Long ago, in The Dark Period of my life, I lived in the suburbs and commuted to The Big City (Toronto) for work and amusement. This mason jar represents my reward after a night of watered-down drinks at a now-defunct club (Montana), a stupid long ride on the last GO Train home, and a blistering wait in January winds for what was probably the most awesome cab ride of my life.
There were no cabs waiting at Clarkson station at 2am. Unsurprising given the sub-zero temperatures and time. Shivering, I pull out my cellphone to call a taxi, just as one pulls up. It’s picking up the only other person at the station, woman in her 40s in a long coat. She’s slumps into the car and then motions to me, “Wanna share? It’s cold.“ Why not.
It’s a fun ride. The drunk woman (let’s call her Eleanor, because I never got her name) regales the cabbie and I with episodes from her life as a Desperate Cougar, and the driver is quick with his observations thereof. He also has a few compelling stories about his own evening, particularly his previous passengers: a brood of no-tipping slackers who smelled like “ass” and left a mason jar of oregano in the cab.
He holds up the mason jar of oregano.
Eleanor finds this hilarious but my face slackens with awe. The cabbie might as well have been brandishing a gun or a piece of his own lower intestine.
Was that a mason jar full of oregano?
Now, I had since given up Italian cooking but fuck. It was like half ounce in there. And the dudes who forgot it are toting it around in a mason jar? It must have been some primo shit.
I had to have it.
The drunk woman hands me a few bills as we drop her off. Heading home, I’m not quite sure how to broach the subject of herb sales in the back of this cab. I try to formulate a plan, while the cabbie prattles on. Tell him I’ll throw it out for him? Do I pretend I collect mason jars? We pull into the driveway of my parents’ house.
“So how much for the jar?” I blurt.
The cabbie acts confused, as though it’s inconceivable that I would want to purchase a lousy mason jar of oregano.
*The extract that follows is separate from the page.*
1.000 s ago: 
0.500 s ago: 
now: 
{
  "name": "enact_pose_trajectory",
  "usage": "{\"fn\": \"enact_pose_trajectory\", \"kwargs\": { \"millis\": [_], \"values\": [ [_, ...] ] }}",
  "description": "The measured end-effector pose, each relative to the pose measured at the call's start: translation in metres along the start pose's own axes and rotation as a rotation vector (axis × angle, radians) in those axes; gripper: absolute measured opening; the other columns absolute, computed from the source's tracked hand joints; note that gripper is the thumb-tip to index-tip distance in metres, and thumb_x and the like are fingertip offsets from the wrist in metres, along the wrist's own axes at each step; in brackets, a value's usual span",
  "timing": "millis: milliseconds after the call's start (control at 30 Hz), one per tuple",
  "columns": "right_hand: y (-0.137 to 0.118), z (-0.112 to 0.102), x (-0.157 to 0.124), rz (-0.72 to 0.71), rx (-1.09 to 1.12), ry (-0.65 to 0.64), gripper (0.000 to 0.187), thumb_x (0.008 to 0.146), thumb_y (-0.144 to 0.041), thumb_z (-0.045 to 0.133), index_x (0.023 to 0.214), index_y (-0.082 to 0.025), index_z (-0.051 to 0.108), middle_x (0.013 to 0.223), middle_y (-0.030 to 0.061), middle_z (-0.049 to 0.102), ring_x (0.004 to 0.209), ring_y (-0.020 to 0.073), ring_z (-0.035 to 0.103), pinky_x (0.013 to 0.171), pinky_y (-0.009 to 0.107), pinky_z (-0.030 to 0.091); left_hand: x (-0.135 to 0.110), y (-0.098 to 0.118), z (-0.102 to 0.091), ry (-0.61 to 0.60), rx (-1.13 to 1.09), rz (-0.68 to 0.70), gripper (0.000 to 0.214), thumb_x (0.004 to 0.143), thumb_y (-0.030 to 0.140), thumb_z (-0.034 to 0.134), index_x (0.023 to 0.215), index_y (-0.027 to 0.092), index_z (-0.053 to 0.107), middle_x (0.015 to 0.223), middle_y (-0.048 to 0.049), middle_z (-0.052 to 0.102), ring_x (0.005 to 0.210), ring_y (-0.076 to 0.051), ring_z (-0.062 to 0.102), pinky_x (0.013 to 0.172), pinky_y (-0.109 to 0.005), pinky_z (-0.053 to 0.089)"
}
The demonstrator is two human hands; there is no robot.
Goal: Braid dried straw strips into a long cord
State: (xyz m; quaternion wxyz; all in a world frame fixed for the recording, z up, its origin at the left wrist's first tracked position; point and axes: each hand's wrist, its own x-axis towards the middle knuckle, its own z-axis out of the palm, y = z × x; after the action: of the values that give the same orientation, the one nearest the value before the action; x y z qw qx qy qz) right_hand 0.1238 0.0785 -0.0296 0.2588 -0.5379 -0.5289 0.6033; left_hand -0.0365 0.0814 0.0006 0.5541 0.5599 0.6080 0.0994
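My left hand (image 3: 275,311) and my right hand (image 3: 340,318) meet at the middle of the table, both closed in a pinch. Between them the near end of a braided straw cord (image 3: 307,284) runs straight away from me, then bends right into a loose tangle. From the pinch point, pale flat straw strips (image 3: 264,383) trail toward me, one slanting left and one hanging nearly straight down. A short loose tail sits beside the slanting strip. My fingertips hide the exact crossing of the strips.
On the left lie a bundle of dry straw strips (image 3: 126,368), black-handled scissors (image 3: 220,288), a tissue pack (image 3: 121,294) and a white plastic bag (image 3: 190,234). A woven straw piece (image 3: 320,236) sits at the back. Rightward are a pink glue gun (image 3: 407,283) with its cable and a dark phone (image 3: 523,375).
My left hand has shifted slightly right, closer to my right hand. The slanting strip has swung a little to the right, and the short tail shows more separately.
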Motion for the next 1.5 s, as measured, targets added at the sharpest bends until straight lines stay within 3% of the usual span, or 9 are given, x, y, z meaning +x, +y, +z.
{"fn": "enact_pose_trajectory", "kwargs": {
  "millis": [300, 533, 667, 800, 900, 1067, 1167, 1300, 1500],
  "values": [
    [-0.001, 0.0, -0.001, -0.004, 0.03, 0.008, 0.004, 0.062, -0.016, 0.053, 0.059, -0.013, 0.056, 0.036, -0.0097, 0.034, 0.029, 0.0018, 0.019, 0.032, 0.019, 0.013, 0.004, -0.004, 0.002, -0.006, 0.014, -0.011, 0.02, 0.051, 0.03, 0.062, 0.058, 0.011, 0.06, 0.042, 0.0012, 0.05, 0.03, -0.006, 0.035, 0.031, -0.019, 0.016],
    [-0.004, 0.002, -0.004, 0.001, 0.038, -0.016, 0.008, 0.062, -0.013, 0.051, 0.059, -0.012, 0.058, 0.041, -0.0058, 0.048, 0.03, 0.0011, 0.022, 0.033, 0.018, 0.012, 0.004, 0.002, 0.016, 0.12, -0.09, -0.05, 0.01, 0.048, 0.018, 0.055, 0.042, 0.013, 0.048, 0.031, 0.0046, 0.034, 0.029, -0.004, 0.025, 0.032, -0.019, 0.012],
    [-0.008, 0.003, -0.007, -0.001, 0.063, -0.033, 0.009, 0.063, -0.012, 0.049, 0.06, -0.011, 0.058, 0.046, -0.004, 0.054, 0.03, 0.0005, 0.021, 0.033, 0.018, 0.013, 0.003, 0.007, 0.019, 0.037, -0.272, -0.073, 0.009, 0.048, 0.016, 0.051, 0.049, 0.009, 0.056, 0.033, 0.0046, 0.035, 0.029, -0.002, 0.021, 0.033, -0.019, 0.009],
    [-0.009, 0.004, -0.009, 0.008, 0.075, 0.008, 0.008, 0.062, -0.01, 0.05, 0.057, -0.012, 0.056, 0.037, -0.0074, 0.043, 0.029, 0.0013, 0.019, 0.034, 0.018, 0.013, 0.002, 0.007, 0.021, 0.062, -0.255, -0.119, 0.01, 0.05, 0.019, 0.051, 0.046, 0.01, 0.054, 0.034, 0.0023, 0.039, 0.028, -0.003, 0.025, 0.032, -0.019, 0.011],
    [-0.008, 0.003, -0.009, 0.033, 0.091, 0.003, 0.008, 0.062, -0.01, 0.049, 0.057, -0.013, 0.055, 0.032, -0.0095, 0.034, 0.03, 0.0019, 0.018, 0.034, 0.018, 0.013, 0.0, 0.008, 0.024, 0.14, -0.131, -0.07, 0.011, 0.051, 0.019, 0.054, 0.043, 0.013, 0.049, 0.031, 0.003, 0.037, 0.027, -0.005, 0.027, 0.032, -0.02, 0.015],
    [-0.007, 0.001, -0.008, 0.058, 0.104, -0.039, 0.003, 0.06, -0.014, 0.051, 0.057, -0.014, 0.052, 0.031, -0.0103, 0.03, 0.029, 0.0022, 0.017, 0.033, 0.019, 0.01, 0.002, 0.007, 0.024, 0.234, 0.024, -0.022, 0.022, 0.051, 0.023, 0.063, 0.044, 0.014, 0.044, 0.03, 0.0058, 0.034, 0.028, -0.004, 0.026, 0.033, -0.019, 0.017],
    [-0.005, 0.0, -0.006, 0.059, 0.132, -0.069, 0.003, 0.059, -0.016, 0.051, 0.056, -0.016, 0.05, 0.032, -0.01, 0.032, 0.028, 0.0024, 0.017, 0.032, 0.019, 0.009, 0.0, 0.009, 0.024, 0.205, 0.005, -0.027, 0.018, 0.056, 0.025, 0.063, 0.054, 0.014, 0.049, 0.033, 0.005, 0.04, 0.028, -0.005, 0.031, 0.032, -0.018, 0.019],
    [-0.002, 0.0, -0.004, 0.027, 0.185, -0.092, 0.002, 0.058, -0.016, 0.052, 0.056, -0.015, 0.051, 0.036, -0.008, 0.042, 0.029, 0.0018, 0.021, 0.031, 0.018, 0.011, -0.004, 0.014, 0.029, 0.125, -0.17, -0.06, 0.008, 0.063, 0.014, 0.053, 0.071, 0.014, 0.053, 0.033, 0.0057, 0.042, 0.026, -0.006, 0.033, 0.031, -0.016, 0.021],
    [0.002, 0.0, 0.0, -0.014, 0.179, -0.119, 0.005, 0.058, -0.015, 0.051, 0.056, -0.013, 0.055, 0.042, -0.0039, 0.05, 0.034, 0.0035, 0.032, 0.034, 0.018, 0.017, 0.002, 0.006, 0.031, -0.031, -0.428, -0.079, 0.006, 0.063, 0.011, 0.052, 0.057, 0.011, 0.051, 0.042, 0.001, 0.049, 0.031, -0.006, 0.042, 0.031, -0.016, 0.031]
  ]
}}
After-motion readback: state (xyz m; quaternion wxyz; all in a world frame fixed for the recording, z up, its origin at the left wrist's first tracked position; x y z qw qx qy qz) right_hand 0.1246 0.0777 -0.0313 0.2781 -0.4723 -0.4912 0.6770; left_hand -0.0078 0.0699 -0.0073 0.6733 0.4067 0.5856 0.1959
He shrugs and holds it up again. “You want this? I don’t know. Thirty dollars?”
Both my fists clench, and I take a deep and silent breath in through my nose. Now I can see inside the jar. It’s an ounce. It’s definitely a full goddamn oz of dank, dank, Italian aromatics.
I glance at the forty-dollar meter and take a chance.
“How about $50 including the fare?” And the cabbie laughs.